Cancer in Women: The Promise for Personalized Treatment
Whether it is for breast cancer or ovarian cancer, molecular imaging allows for an evaluation of the extent of the disease as well as patient response to treatment. PET/CT has proven itself an effective imaging choice for staging potential sites of disease and for evaluating and monitoring tumor response to therapy. In the U.S., however, availability and cost/reimbursement play a role in determining widespread use across all indications of women’s cancers. Since 2006, Medicare has only covered patients with cervical and ovarian cancers if they were enrolled in the U.S. National Oncologic PET Registry (NOPR).
Since cancers have a higher energy requirement and therefore accumulate molecular imaging tracers such as fluorodeoxyglucose (FDG) at a greater rate than normal tissue, clinicians can obtain valuable information about tumor activity, says Michael O’Connor, PhD, nuclear medicine at the Mayo Clinic.

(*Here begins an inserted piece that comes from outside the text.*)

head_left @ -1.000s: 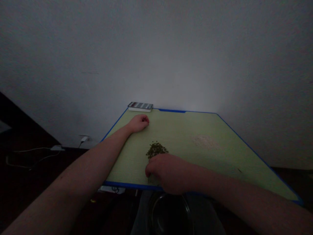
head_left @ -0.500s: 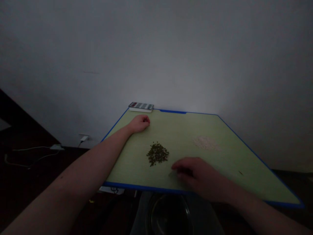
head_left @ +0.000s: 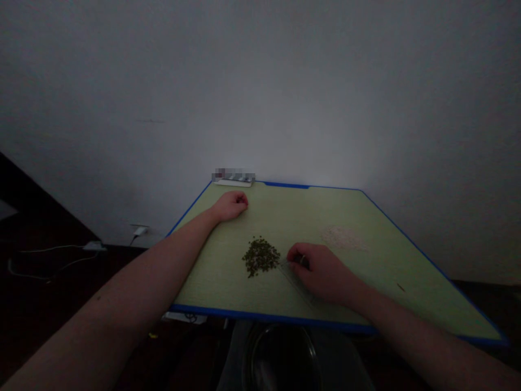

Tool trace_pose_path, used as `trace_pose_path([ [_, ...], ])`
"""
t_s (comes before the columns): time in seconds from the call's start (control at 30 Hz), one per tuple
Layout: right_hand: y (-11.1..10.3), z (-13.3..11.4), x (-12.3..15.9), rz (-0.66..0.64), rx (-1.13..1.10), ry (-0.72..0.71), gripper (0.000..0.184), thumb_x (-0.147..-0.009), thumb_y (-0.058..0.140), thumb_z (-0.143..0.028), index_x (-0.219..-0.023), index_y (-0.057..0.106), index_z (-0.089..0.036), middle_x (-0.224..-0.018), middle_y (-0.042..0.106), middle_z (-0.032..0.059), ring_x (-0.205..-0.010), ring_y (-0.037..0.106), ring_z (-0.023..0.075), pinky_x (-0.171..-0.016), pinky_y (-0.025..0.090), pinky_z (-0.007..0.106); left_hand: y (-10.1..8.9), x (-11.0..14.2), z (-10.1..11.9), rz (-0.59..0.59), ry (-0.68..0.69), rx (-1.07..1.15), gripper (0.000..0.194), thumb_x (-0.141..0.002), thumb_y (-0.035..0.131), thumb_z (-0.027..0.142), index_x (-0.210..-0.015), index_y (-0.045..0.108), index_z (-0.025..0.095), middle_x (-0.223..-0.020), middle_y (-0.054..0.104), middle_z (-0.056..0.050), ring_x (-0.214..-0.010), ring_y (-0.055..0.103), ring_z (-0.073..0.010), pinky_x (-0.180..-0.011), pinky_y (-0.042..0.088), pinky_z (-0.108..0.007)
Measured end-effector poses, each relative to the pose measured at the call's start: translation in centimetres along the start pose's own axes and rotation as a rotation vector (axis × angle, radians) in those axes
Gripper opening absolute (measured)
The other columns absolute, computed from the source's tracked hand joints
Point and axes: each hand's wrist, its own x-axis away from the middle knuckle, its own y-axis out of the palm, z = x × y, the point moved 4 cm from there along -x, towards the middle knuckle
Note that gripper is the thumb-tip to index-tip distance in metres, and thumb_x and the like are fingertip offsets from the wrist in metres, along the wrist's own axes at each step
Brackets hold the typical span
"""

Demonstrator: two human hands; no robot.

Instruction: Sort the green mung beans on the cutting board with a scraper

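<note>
On the pale green tabletop (head_left: 280,212), a loose pile of small dark green beans (head_left: 260,257) lies left of my right hand (head_left: 319,270). The thumb and fingers of that hand are pinched together at the pile's right side. A thin clear plastic strip (head_left: 293,282) runs from the pile's edge back under the hand, and I seem to grip it; its exact kind is hard to make out in the dim light. Farther back on the left, my left hand (head_left: 231,206) rests in a loose fist, with nothing visible in it.
Pale grains, like rice (head_left: 344,238), are spread right of centre. A thin dark sliver (head_left: 401,287) lies near the right edge. A flat box (head_left: 234,182) sits at the back left corner, by the wall. Below the front edge is a round glass bowl (head_left: 283,355).
My right hand has moved away from the front edge, toward the bean pile, and its fingers have closed. The clear strip now reaches the beans. My left hand has stayed put.
</note>
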Motion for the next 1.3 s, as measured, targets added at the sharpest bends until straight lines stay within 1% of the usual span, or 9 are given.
trace_pose_path([
  [0.2,-0.1,-0.2,0.0,0.015,0.011,-0.040,0.014,-0.074,0.050,-0.014,-0.081,0.062,-0.019,-0.078,0.065,0.0024,-0.067,0.055,0.0129,-0.060,0.038,0.024,0.0,-0.1,0.0,0.015,0.000,-0.011,0.015,-0.061,0.049,0.022,-0.070,0.058,0.015,-0.060,0.052,0.001,-0.057,0.046,-0.0109,-0.053,0.035,-0.024],
  [0.33,-0.7,0.7,0.2,-0.002,0.023,-0.005,0.015,-0.073,0.050,-0.013,-0.081,0.061,-0.019,-0.078,0.065,0.0025,-0.068,0.056,0.0134,-0.061,0.038,0.024,0.0,0.0,-0.1,0.004,-0.005,-0.004,0.014,-0.061,0.049,0.022,-0.070,0.058,0.015,-0.059,0.051,0.001,-0.056,0.045,-0.0108,-0.052,0.035,-0.024],
  [0.47,-1.2,1.3,0.1,0.008,0.033,0.018,0.014,-0.074,0.050,-0.016,-0.081,0.062,-0.019,-0.076,0.064,0.0021,-0.065,0.055,0.0131,-0.059,0.038,0.025,0.0,0.0,0.0,0.001,-0.012,0.002,0.013,-0.061,0.049,0.022,-0.069,0.057,0.016,-0.058,0.050,0.002,-0.055,0.044,-0.0105,-0.052,0.034,-0.024],
  [0.67,-1.1,0.4,-0.1,-0.007,0.017,-0.023,0.016,-0.074,0.049,-0.016,-0.083,0.062,-0.019,-0.076,0.064,0.0021,-0.064,0.055,0.0129,-0.059,0.038,0.025,0.0,0.1,0.2,-0.007,-0.025,0.007,0.013,-0.061,0.049,0.021,-0.069,0.057,0.016,-0.058,0.051,0.002,-0.056,0.046,-0.0111,-0.053,0.035,-0.024],
  [0.83,-0.7,0.4,-0.1,-0.027,0.016,-0.008,0.015,-0.075,0.050,-0.017,-0.082,0.062,-0.019,-0.076,0.065,0.0030,-0.065,0.055,0.0134,-0.059,0.038,0.025,-0.1,0.1,0.3,-0.008,-0.023,-0.001,0.013,-0.061,0.049,0.022,-0.069,0.058,0.016,-0.059,0.052,0.001,-0.056,0.046,-0.0114,-0.053,0.035,-0.024],
  [1.0,-0.5,-0.2,-0.5,-0.029,0.019,-0.052,0.016,-0.075,0.049,-0.016,-0.084,0.063,-0.018,-0.078,0.065,0.0033,-0.065,0.055,0.0129,-0.059,0.038,0.024,0.0,0.0,0.1,-0.005,-0.011,0.001,0.014,-0.061,0.048,0.022,-0.070,0.058,0.015,-0.060,0.052,0.001,-0.057,0.046,-0.0113,-0.053,0.036,-0.025],
  [1.1,-0.4,-0.4,-0.9,-0.017,0.028,-0.053,0.018,-0.074,0.049,-0.014,-0.084,0.063,-0.018,-0.077,0.065,0.0035,-0.065,0.055,0.0129,-0.060,0.038,0.024,0.0,0.1,0.1,-0.006,-0.007,0.001,0.015,-0.061,0.048,0.021,-0.070,0.058,0.015,-0.060,0.052,0.001,-0.057,0.046,-0.0113,-0.053,0.036,-0.024],
  [1.2,-0.5,0.0,-1.1,0.006,0.046,-0.020,0.018,-0.074,0.049,-0.014,-0.083,0.064,-0.017,-0.077,0.066,0.0039,-0.066,0.056,0.0133,-0.060,0.038,0.024,0.0,0.1,0.1,-0.015,-0.017,0.015,0.015,-0.061,0.048,0.022,-0.070,0.057,0.015,-0.059,0.051,0.001,-0.055,0.045,-0.0110,-0.052,0.035,-0.024],
  [1.3,-1.2,1.2,-1.1,0.031,0.086,0.025,0.018,-0.074,0.050,-0.015,-0.084,0.064,-0.017,-0.078,0.066,0.0044,-0.068,0.056,0.0140,-0.061,0.039,0.025,0.1,0.0,0.0,-0.017,-0.014,0.020,0.015,-0.061,0.049,0.022,-0.070,0.057,0.015,-0.059,0.051,0.001,-0.056,0.045,-0.0111,-0.052,0.035,-0.024],
])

The main indications for molecular imaging of women’s cancers are in breast cancer staging, re-staging and therapy response in all risk categories. Cervical cancer staging and ovarian cancer are covered only if referred under NOPR, according to Todd Blodgett, MD, chief of cancer imaging at the University of Pennsylvania Medical Center in Pittsburgh.
While mammography is still king for breast cancer detection and diagnosis, with or without ultrasound or biopsy, PET/CT imaging helps to determine the extent of the breast cancer at the time of staging, to identify liver or osseous metastases, potentially altering treatment options and decisions, says Lale Kostakoglu, MD, MPH, director of PET/CT Oncology and Research at Mount Sinai School of Medicine in New York City.

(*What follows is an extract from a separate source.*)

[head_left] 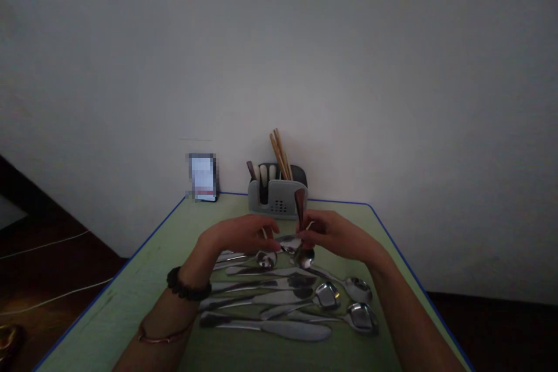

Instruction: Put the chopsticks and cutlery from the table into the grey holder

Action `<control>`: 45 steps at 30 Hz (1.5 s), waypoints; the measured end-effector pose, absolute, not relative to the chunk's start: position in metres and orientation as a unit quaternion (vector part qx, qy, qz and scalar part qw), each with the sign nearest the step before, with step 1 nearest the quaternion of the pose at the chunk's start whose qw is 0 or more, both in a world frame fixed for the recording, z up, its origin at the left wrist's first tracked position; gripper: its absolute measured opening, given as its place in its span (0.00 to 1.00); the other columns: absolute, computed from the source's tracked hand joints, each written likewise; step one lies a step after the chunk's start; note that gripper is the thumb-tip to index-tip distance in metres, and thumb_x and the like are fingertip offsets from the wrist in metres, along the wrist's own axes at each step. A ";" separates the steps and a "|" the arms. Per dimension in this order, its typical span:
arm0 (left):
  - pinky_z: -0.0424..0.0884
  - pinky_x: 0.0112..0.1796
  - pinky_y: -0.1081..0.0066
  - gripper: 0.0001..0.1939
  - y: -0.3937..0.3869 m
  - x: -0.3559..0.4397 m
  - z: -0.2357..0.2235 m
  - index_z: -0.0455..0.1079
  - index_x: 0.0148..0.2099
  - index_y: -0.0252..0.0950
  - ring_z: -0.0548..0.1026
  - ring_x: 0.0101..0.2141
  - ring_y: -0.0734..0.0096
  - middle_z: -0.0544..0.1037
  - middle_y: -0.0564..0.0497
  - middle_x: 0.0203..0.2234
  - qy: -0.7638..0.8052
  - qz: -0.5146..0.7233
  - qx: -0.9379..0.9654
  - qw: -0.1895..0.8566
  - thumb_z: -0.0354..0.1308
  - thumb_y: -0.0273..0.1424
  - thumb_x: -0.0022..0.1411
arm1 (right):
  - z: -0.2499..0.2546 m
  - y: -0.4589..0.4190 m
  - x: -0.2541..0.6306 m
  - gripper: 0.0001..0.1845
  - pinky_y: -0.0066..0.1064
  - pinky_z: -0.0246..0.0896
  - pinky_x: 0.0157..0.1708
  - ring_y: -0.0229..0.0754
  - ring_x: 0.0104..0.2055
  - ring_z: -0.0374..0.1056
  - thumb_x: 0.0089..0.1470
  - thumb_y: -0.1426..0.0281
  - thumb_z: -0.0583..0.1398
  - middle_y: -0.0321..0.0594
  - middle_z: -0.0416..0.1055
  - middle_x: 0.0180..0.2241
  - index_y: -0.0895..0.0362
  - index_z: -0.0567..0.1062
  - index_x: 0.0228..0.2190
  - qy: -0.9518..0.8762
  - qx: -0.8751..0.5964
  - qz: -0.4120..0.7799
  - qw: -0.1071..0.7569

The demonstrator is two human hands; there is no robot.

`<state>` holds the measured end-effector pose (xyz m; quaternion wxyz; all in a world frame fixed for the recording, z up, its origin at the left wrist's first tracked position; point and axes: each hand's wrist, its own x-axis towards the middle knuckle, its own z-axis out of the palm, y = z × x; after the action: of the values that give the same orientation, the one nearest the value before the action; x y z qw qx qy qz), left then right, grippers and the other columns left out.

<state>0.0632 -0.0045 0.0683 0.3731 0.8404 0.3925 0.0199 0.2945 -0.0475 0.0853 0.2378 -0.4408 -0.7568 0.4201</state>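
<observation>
My right hand [329, 233] pinches a spoon [300, 209] by its handle. The spoon stands nearly upright, handle end up and bowl low over the other cutlery. To its left, my left hand [244, 235] hovers with fingers bent and a gap between thumb and forefinger. Just below those fingertips lies another spoon [265, 260]. Nearer to me, a table knife [296, 330], further knives and several spoons, among them a square-bowled one [326, 295], lie mostly sideways. Both hands partly cover the pieces at the back.
Behind the hands, a grey utensil holder [283, 200] stands by the wall with wooden chopsticks [281, 154] and pale handles in it. A phone [203, 177] with a lit screen leans at the back left. Blue edging borders the green table [131, 296].
</observation>
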 end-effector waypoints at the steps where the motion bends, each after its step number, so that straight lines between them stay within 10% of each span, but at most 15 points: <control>1: 0.68 0.34 0.72 0.20 -0.007 0.064 0.072 0.69 0.48 0.39 0.76 0.37 0.64 0.79 0.49 0.38 0.378 0.023 0.841 0.387 0.57 0.43 0.56 | 0.086 -0.048 0.289 0.06 0.28 0.64 0.30 0.37 0.28 0.71 0.51 0.68 0.59 0.34 0.72 0.26 0.58 0.69 0.31 -0.742 -0.420 0.447 0.272; 8: 0.66 0.30 0.75 0.14 -0.018 0.063 0.090 0.68 0.38 0.34 0.73 0.29 0.72 0.77 0.51 0.28 0.288 0.005 0.847 0.447 0.49 0.39 0.64 | 0.099 -0.054 0.271 0.13 0.30 0.66 0.32 0.37 0.30 0.72 0.50 0.60 0.61 0.37 0.73 0.28 0.56 0.70 0.32 -0.665 -0.398 0.462 0.432; 13: 0.63 0.27 0.76 0.17 -0.016 0.056 0.093 0.62 0.27 0.35 0.69 0.22 0.75 0.72 0.55 0.19 0.339 -0.011 0.856 0.391 0.46 0.40 0.65 | 0.108 -0.059 0.287 0.17 0.26 0.60 0.22 0.34 0.19 0.66 0.56 0.56 0.54 0.32 0.68 0.16 0.57 0.70 0.27 -0.699 -0.491 0.365 0.370; 19: 0.65 0.29 0.76 0.15 -0.017 0.059 0.094 0.65 0.34 0.35 0.69 0.24 0.75 0.71 0.55 0.21 0.325 0.045 0.846 0.420 0.44 0.39 0.66 | 0.104 -0.058 0.288 0.21 0.21 0.53 0.13 0.30 0.12 0.61 0.56 0.54 0.53 0.29 0.63 0.15 0.57 0.65 0.22 -0.664 -0.496 0.415 0.375; 25: 0.64 0.21 0.78 0.15 -0.021 0.060 0.100 0.65 0.41 0.34 0.71 0.25 0.74 0.70 0.52 0.29 0.334 0.083 0.804 0.486 0.46 0.40 0.64 | 0.107 -0.056 0.287 0.18 0.28 0.69 0.21 0.34 0.20 0.69 0.50 0.55 0.60 0.31 0.68 0.23 0.58 0.71 0.32 -0.592 -0.444 0.445 0.505; 36: 0.64 0.29 0.77 0.22 -0.009 0.060 0.088 0.68 0.35 0.35 0.68 0.26 0.75 0.72 0.53 0.26 0.358 0.118 0.861 0.341 0.40 0.44 0.67 | 0.102 -0.054 0.281 0.19 0.26 0.68 0.17 0.34 0.17 0.68 0.50 0.55 0.61 0.31 0.69 0.20 0.59 0.73 0.33 -0.575 -0.441 0.445 0.527; 45: 0.66 0.35 0.72 0.17 0.000 0.043 0.087 0.69 0.42 0.35 0.74 0.35 0.66 0.78 0.47 0.35 0.437 0.121 0.858 0.240 0.45 0.41 0.64 | 0.118 -0.064 0.271 0.13 0.28 0.73 0.22 0.36 0.24 0.71 0.55 0.60 0.58 0.35 0.72 0.23 0.57 0.74 0.35 -0.590 -0.432 0.234 0.641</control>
<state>0.0425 -0.0005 0.0867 0.2401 0.8583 0.4371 0.1207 0.2714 -0.0636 0.1181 0.6406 -0.4317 -0.5901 0.2345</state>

In patients with cervical cancer, PET/CT imaging is appropriate when the patient is first diagnosed, since it has a potential to change staging by identifying otherwise undetected metastases in lymph nodes or in distant sites. PET/CT also is very effective in patients with clinical suspicion of recurrent disease.
For cervical cancer, PET/CT is now the routine and standard test after initial staging, at the end of curative therapy and in routine follow up, says Perry W. Grigsby, MD, professor of radiation oncology, nuclear medicine and gynecologic oncology at the Mallinckrodt Institute of Radiology in St. Louis. In these cases, PET/CT can help refine areas for inclusion in a radiation therapy field or it can establish the stage of the disease or detect distant metastases.
Utilizing PET/CT for cervical and ovarian cancers, para-aortic lymph node metastases can be more accurately detected with the capability of PET/CT distinguishing blood vessels from adjacent lymph nodes, Kostakoglu says. It is beneficial for patients with a history of ovarian cancer to detect recurrent disease, but coverage issues are yet to be resolved.
“The overall sensitivity and specificity of PET/CT is higher than any other test and more likely to show the tumor sites and demonstrate their location compared to other imaging modalities such as CT or MRI,” Grigsby notes.
However, FDG’s inherent problem is that its uptake in physiological and benign processes allows for some false-positive results; additionally, some tumors do not uptake FDG, generating false negatives. “FDG is not an ideal radiotracer,” says Kostakoglu, adding that the industry needs more specific radiotracers for targeted imaging in oncology.
New biomarkers in development could offer more information about cancer cells and offer improvements in therapeutic monitoring, filling the gap left by FDG. For example, 18F-FLT (fluorothymidine), which several studies indicate is more effective at marking tumor growth than FDG, is less effective for tumor staging due to a lower uptake than that of FDG. In the future, an FLT-PET scan could provide necessary data for monitoring treatment response.
Grigsby notes that PET/CT is currently used to define radiation therapy planning, although it could help routinely monitor and evaluate tumor shrinkage, allowing for more adaptive radiation therapy planning and treatment.
“In the future, we are going to do more boutique imaging, not the one-size-fits-all model like with FDG,” says Kostakoglu. “One has to have access to a sufficient therapeutic armamentarium to use multimodality imaging for patient management changes.”